Below is the actual offending code where the problem of unwanted 
coupling of dynamic objects appeared.

To see the problem:

(a) Evaluate the expression that defines phasePortrait.

(b) Evaluate both sets of expressions in each of which a matrix A and a 
function F are defined and then the function phasePortrait is called.

On the outputs you'll see a hyperbolic arc on the first and a spiral on 
the second.

(c) And now the problem: go back and click within the FIRST output. 
You'll get a spiral rather than the desired hyperbolic arc. In other 
words, something in the 2nd call to phasePortrait is now affecting the 
output from the first call.  (And vice versa.)

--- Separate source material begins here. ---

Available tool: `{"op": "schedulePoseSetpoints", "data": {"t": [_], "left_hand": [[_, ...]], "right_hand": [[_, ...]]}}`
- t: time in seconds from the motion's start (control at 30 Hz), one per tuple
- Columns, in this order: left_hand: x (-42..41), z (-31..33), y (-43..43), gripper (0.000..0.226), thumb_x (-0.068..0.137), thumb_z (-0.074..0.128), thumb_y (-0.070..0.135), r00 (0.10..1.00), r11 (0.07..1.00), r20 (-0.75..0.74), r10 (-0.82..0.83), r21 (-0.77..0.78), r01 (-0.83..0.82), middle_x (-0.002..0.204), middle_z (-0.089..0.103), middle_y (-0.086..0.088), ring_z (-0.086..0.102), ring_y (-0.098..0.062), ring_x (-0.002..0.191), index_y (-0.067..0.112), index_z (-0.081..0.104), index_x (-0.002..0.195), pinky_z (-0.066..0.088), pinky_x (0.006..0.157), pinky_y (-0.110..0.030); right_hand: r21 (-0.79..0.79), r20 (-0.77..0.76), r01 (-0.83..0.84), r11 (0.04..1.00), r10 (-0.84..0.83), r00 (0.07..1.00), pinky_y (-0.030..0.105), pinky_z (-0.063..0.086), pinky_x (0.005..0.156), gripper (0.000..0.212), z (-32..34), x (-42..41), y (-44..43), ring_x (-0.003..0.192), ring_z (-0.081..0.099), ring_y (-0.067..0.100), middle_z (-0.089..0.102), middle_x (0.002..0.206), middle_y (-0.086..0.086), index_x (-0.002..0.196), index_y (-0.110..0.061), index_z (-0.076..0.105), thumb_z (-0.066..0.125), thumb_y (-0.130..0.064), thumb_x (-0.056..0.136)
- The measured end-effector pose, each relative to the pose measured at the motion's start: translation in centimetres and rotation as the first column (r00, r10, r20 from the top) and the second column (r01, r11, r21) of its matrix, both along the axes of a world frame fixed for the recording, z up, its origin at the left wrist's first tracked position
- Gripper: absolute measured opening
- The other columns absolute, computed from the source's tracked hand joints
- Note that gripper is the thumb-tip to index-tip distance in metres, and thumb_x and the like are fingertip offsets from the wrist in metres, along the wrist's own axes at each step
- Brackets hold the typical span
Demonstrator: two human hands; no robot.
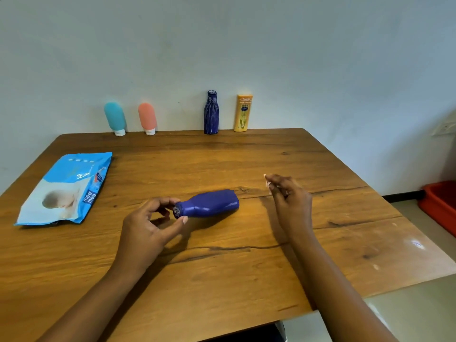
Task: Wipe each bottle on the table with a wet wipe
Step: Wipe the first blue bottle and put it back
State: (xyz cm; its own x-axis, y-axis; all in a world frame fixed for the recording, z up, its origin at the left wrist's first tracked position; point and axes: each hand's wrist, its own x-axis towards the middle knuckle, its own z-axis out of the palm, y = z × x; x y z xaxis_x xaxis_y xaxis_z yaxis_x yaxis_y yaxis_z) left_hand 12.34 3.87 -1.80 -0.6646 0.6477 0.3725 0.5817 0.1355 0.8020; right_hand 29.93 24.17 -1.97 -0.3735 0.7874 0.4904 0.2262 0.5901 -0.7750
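Pinching the lying blue bottle [212, 203] by its cap end, left hand [148, 225], mid desk [246, 272], right hand [291, 203] near – fingers curled, cannot tell if holding anything

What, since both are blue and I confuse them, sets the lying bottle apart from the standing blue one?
The lying bottle is on its side mid-table; the standing bottle is upright by the wall. The lying bottle is plain; the standing bottle has pale streaks. The left hand holds the lying bottle's cap end; the standing bottle is untouched. Both are dark blue, narrow-necked.
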Motion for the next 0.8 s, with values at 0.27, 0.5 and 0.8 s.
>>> {"op": "schedulePoseSetpoints", "data": {"t": [0.27, 0.5, 0.8], "left_hand": [[-0.1, 5.5, 2.5, 0.031, 0.069, 0.08, 0.03, 0.996, 0.991, -0.01, -0.085, 0.101, 0.085, 0.1, 0.063, 0.017, 0.057, -0.003, 0.099, 0.036, 0.065, 0.095, 0.046, 0.083, -0.02], [-0.4, 6.4, 4.0, 0.032, 0.068, 0.08, 0.03, 0.993, 0.992, 0.025, -0.119, 0.043, 0.117, 0.1, 0.067, 0.014, 0.057, 0.0, 0.096, 0.035, 0.068, 0.098, 0.043, 0.084, -0.017], [1.3, 5.0, 5.1, 0.036, 0.059, 0.075, 0.053, 0.988, 0.987, 0.011, -0.152, 0.048, 0.152, 0.088, 0.065, 0.014, 0.055, 0.0, 0.093, 0.037, 0.067, 0.09, 0.037, 0.076, -0.004]], "right_hand": [[-0.089, -0.272, -0.207, 0.974, 0.176, 0.946, 0.013, 0.047, 0.081, 0.033, 5.0, -1.7, -3.0, 0.102, 0.059, 0.001, 0.065, 0.109, -0.008, 0.107, -0.03, 0.065, 0.06, -0.004, 0.088], [0.015, -0.104, -0.469, 0.883, 0.468, 0.878, 0.012, 0.046, 0.082, 0.038, 9.1, -2.3, -4.5, 0.104, 0.056, -0.007, 0.064, 0.108, -0.019, 0.112, -0.029, 0.059, 0.057, -0.001, 0.088], [0.242, 0.413, -0.518, 0.82, 0.397, 0.82, 0.005, 0.039, 0.083, 0.035, 10.6, -3.0, -4.1, 0.103, 0.049, -0.006, 0.058, 0.117, -0.011, 0.123, -0.025, 0.058, 0.056, -0.01, 0.091]]}}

This is despite now using the TrackedSymbols option in the Manipulate, 
as suggested by several respondents to my original post that had an 
oversimplified example.

In the application at hand, it's really undesirable to use different 
names for the function F each time I'm ready to call phasePortrait, and 
it's out of the question to use a pure function when defining F.  (Those 
suggestions were also proffered for the original, oversimplified example 
I posted.)

All suggestions welcome!


   (* main function that will be called *)
    phasePortrait[F_] := Module[{xy0,trajectory},
       trajectory[t_,xy0_] := Module[{x,y},
       {x[t],y[t]}/.First@DSolve[
          {Thread[{x'[t],y'[t]}==F[x[t],y[t]]],Thread[{x[0],y[0]}==xy0]},
          {x[t],y[t]},t]];
    Manipulate[
       ParametricPlot[Evaluate[trajectory[t,xy0]],{t,-3,3},
          PlotRange->{{-4,4},{-4,4}}],{xy0,{-4,-4},{4,4}},
       ControlType->Locator,TrackedSymbols:>{xy0}]]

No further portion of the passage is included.